I haven't found a document yet in the whole collection that denies her specific allegations. I'm sure he will deny them just as soon as he discovers both parties have a right to free speech. But for now, he's simply playing this along the lines of his rights versus hers, and he argues that his rights trump, even if it leaves her with compromised identity and reputation.

He's powerful. He's got the clout. She's got nothing but her right to speak, which now happens nowhere publicly while he just goes on and on about what a victim he is.

There ought to be a law against that.

Update: There seems to be a difference of opinion about the PACER rules re: redaction. For now, I'll say I misunderstood the redaction disclaimer on PACER's site, which appears to be aimed at attorneys uploading filings to their system. That does not mean Mr. Frey is exempt from ordinary ethics applicable to all attorneys, whether prosecutors or civil litigators.

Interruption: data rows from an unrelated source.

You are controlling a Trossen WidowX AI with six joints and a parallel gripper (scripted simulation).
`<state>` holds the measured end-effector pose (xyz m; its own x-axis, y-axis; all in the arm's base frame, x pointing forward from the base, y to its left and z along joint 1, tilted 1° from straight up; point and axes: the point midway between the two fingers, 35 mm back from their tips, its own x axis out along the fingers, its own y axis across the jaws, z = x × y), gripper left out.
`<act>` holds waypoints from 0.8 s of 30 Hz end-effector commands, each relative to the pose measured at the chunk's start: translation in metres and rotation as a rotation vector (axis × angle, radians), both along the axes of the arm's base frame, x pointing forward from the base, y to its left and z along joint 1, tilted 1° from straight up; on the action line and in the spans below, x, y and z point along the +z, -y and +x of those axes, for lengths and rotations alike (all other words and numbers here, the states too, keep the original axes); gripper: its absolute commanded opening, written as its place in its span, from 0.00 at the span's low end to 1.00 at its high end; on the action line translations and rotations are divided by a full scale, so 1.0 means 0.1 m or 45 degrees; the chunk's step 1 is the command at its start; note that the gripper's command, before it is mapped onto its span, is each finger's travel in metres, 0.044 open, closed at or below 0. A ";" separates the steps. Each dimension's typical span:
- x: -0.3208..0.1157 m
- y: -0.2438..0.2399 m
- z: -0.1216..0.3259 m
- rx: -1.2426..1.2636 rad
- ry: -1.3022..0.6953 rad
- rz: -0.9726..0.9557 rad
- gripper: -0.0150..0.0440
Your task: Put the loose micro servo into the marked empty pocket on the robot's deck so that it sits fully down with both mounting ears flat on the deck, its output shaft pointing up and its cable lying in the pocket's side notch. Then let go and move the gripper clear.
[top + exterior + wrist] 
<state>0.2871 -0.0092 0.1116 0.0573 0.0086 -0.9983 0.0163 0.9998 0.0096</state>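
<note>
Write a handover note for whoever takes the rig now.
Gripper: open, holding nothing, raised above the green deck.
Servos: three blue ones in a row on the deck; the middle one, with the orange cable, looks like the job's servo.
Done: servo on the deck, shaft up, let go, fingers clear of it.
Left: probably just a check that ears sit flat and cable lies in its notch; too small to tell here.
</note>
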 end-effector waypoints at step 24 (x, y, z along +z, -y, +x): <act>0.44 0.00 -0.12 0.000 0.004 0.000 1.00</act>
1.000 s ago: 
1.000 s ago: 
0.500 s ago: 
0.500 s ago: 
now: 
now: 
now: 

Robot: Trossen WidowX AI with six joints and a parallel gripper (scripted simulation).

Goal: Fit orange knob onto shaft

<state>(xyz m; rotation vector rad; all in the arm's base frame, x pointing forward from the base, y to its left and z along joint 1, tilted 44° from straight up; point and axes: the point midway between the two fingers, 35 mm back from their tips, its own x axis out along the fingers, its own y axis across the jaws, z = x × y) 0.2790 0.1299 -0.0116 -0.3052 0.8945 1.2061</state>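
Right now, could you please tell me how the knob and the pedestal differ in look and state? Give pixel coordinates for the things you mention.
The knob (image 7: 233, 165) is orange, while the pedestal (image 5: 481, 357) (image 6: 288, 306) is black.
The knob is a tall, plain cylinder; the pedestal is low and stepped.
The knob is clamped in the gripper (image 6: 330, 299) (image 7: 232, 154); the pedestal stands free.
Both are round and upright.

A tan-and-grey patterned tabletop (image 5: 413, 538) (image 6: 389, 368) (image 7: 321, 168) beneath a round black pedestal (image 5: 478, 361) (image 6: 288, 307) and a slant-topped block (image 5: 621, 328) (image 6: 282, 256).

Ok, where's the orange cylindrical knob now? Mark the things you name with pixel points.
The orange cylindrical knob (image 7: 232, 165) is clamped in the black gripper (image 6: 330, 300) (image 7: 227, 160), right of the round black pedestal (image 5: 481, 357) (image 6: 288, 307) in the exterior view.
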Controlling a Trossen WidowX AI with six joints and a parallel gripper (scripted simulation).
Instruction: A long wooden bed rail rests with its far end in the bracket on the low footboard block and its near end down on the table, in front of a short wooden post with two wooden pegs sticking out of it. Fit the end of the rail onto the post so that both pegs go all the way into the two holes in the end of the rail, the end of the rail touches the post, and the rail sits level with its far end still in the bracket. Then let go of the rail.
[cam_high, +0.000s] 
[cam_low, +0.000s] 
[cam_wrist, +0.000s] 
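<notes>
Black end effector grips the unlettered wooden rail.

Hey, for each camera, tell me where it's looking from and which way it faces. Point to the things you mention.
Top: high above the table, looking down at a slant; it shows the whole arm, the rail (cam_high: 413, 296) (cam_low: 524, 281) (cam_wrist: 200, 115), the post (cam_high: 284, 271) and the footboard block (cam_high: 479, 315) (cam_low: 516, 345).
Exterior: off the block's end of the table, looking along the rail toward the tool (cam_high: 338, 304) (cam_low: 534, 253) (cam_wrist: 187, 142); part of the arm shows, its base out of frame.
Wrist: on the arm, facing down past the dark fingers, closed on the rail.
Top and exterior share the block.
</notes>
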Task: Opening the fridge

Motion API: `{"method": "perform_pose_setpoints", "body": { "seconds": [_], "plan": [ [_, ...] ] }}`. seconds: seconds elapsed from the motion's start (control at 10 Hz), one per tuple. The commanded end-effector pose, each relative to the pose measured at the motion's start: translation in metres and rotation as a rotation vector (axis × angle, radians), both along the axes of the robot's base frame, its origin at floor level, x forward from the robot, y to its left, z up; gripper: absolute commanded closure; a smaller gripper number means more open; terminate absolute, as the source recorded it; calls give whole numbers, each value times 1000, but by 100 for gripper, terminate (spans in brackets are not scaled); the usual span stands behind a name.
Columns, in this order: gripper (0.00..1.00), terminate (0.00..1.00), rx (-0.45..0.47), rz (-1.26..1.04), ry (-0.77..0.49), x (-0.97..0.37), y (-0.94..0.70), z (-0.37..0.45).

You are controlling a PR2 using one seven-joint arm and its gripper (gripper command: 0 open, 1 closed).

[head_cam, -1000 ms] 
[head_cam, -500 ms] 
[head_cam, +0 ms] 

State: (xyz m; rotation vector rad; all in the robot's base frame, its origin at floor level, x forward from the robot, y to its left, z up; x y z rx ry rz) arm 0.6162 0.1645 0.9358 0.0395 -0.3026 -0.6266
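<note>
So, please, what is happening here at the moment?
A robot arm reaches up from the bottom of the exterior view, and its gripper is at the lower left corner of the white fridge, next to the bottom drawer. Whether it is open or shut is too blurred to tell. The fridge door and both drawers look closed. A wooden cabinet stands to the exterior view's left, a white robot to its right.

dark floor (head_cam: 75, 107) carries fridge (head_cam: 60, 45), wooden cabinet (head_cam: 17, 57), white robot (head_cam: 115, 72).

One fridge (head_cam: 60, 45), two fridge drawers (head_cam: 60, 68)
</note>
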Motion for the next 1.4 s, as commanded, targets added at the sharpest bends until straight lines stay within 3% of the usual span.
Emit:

Moreover, there are ethical issues that have not been mentioned in this post to try and keep it as brief as possible. However, they should be mentioned, because they relate to how Mr. Frey has conducted himself with regard to Nadia Naffe. Mr. Frey reached out to Barrett Brown to try to silence and denounce Ms. Naffe's attorney, who has represented several members of Anonymous on a pro bono basis.

Barrett Brown is currently in custody after the FBI arrested him for making public threats toward FBI officials. Here's a small snippet, where Frey proposes a non-deal (his characterization). If Barrett Brown denounces Naffe's attorney, Frey will say something about Robert Stacy McCain. In this conversation, "me" is Barrett Brown; "Patrick" is Patrick Frey.

me: As for 2), you and I haven't spent 45 minutes discussing McCain's allegations against you, whereas we've just spent 45 minutes discussing Liederman's participation in something against you
Patrick: If you prove to me that McCain is saying bullshit about you, I'll call it bullshit
me: I don't mean to imply anything in terms of a "deal"
Patrick: If you think I have proven Leiderman's lawsuit is bullshit, I'd like you to call it bullshit
Not a deal

[...]

me: What I mean is that I would obviously have to think more about this and talk to Leiberman [sic] and see what exactly they're thinking in terms of this before I would go out and denounce him
Patrick: You can't really plausibly deny that
1:52 AM Whatever
me: Just as you would need me to show you and discuss what MCCain has said about me and why it's wrong before you'd go out and do anything about that
Again, does that make sense?
Patrick: Nadia wants to use the lawsuit to out Ace of Spades

This was not the first time Frey turned to Barrett Brown to silence someone he disagreed with. A pattern seems to have been developing over time.

Why is Patrick Frey using Barrett Brown, someone sought after by law enforcement, to try and stop Nadia Naffe from suing him? Why indeed.

Update 2: Regardless of PACER's requirements, there are laws against disclosure of a person's medical information and Social Security number. See California’s Confidentiality of Medical Information Act and California Civil Code 1798.85.